YOUR ASSIGNMENT. Can you transcribe the data exactly? Leave the pictures out.

INFORMATION SHOWN.

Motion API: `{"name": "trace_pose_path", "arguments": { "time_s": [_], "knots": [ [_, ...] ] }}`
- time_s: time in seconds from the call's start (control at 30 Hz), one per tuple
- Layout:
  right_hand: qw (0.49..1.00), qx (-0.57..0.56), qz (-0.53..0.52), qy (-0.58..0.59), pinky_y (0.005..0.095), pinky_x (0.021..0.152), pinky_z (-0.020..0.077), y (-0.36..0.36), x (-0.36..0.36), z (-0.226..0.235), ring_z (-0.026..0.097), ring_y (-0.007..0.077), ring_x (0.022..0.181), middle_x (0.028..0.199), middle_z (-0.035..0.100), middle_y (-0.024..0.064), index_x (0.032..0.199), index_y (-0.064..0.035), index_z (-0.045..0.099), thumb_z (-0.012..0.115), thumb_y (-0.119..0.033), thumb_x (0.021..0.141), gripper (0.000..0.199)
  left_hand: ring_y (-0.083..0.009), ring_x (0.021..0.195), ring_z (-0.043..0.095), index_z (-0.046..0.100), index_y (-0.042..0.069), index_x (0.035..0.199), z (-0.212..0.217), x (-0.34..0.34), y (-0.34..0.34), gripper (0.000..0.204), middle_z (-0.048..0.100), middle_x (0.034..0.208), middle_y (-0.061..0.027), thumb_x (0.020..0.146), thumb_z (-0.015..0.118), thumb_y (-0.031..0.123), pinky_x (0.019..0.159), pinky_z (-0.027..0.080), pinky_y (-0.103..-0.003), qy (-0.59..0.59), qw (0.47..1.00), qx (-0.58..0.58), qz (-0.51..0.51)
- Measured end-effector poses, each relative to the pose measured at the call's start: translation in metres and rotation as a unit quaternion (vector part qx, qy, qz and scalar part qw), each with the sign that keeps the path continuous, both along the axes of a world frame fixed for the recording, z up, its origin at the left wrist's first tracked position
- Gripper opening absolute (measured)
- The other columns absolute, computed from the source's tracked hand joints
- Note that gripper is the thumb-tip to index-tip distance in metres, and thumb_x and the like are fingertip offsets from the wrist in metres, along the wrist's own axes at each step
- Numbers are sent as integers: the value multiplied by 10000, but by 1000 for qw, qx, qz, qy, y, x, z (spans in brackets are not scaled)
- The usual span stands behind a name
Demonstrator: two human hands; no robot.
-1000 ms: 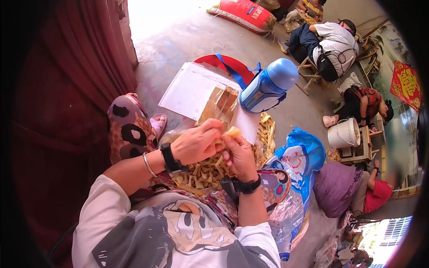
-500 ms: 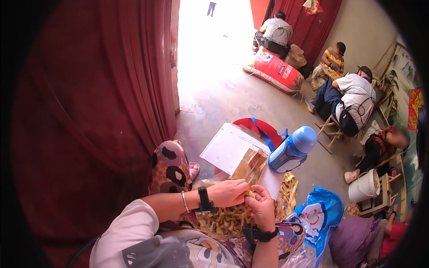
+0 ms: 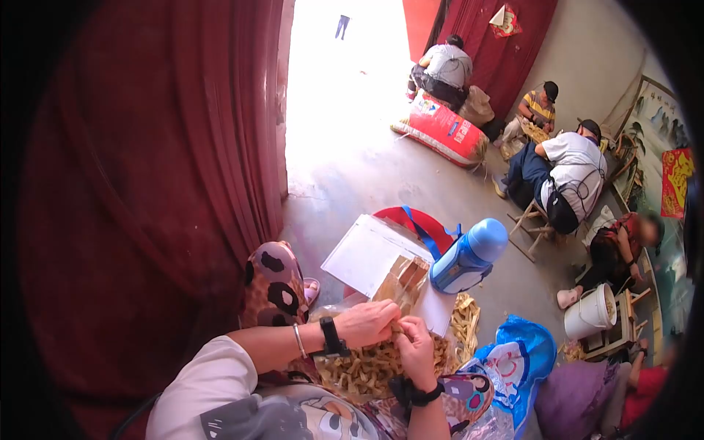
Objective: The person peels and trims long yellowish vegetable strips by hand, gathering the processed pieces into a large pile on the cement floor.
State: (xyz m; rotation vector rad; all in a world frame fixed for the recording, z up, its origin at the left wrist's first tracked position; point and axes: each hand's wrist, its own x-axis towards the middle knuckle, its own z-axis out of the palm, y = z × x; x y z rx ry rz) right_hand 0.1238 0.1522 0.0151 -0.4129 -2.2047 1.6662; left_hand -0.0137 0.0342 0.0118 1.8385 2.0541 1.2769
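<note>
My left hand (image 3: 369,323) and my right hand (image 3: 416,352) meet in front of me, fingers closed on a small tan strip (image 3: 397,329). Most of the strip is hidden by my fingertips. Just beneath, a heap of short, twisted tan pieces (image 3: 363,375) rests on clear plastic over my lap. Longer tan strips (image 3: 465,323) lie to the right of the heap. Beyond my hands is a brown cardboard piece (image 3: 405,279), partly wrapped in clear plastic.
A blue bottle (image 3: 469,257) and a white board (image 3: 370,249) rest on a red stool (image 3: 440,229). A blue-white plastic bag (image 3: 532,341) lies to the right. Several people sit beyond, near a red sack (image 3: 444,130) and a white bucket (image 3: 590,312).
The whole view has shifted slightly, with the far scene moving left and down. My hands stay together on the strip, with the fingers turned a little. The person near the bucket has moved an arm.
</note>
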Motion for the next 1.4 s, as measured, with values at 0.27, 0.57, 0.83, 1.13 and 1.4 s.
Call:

ANSWER SPACE.
Motion API: `{"name": "trace_pose_path", "arguments": { "time_s": [_], "knots": [ [_, ...] ] }}`
- time_s: time in seconds from the call's start (control at 30 Hz), one per tuple
- Layout:
  right_hand: qw (0.49..1.00), qx (-0.57..0.56), qz (-0.53..0.52), qy (-0.58..0.59), pinky_y (0.005..0.095), pinky_x (0.021..0.152), pinky_z (-0.020..0.077), y (-0.36..0.36), x (-0.36..0.36), z (-0.226..0.235), ring_z (-0.026..0.097), ring_y (-0.007..0.077), ring_x (0.022..0.181), middle_x (0.028..0.199), middle_z (-0.035..0.100), middle_y (-0.024..0.064), index_x (0.032..0.199), index_y (-0.064..0.035), index_z (-0.045..0.099), thumb_z (-0.012..0.115), thumb_y (-0.119..0.033), thumb_x (0.021..0.141), gripper (0.000..0.199)
  left_hand: ring_y (-0.083..0.009), ring_x (0.021..0.195), ring_z (-0.043..0.095), index_z (-0.046..0.100), index_y (-0.042..0.069), index_x (0.035..0.199), z (-0.212..0.217), x (-0.34..0.34), y (-0.34..0.34), gripper (0.000..0.204), middle_z (-0.048..0.100), middle_x (0.034..0.208), middle_y (-0.061..0.027), thumb_x (0.020..0.146), thumb_z (-0.015..0.118), thumb_y (-0.031..0.123), pinky_x (0.019..0.159), pinky_z (-0.027..0.080), pinky_y (-0.103..-0.003), qy (-0.59..0.59), qw (0.47..1.00), qx (-0.58..0.58), qz (-0.51..0.51)
- Measured end-effector poses, each relative to the pose measured at the call's start: translation in metres and rotation as a unit quaternion (vector part qx, qy, qz and scalar part qw), each with the sign that keeps the path continuous, both along the axes of a world frame fixed for the recording, z up, its origin at the left wrist's first tracked position
- Gripper opening absolute (measured)
- The other columns absolute, computed from the source's tracked hand joints
- Note that gripper is the thumb-tip to index-tip distance in metres, and thumb_x and the like are fingertip offsets from the wrist in metres, along the wrist's own axes at each step
- Numbers are sent as integers: the value multiplied by 10000, but by 1000 for qw, qx, qz, qy, y, x, z (spans in brackets are not scaled)
- The usual span stands behind a name
Demonstrator: two human hands; no robot.
-1000 ms: 
-500 ms: 
+0 ms: 
Objective: The person peels and trims long yellowish vegetable strips by hand, gathering the processed pieces into a large pile on the cement floor.
State: (xyz m; rotation vector rad; all in a world frame fixed for the recording, z up, its origin at the left wrist's first tracked position; point and axes: each hand's wrist, its own x-axis towards the middle knuckle, its own z-axis out of the palm, y = z × x; x y z rx ry rz) right_hand 0.1238 0.1522 0.0151 -0.4129 -2.2047 1.6662; left_hand -0.0137 0.0342 0.0118 1.8385 2.0541 1.2769
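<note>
My left hand (image 3: 369,323) and my right hand (image 3: 416,352) meet in front of me, fingers closed on a small tan strip (image 3: 397,329). Most of the strip is hidden by my fingertips. Just beneath, a heap of short, twisted tan pieces (image 3: 363,375) rests on clear plastic over my lap. Longer tan strips (image 3: 465,323) lie to the right of the heap. Beyond my hands is a brown cardboard piece (image 3: 405,279), partly wrapped in clear plastic.
A blue bottle (image 3: 469,257) and a white board (image 3: 370,249) rest on a red stool (image 3: 440,229). A blue-white plastic bag (image 3: 532,341) lies to the right. Several people sit beyond, near a red sack (image 3: 444,130) and a white bucket (image 3: 590,312).
The whole view has shifted slightly, with the far scene moving left and down. My hands stay together on the strip, with the fingers turned a little. The person near the bucket has moved an arm.
</note>
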Motion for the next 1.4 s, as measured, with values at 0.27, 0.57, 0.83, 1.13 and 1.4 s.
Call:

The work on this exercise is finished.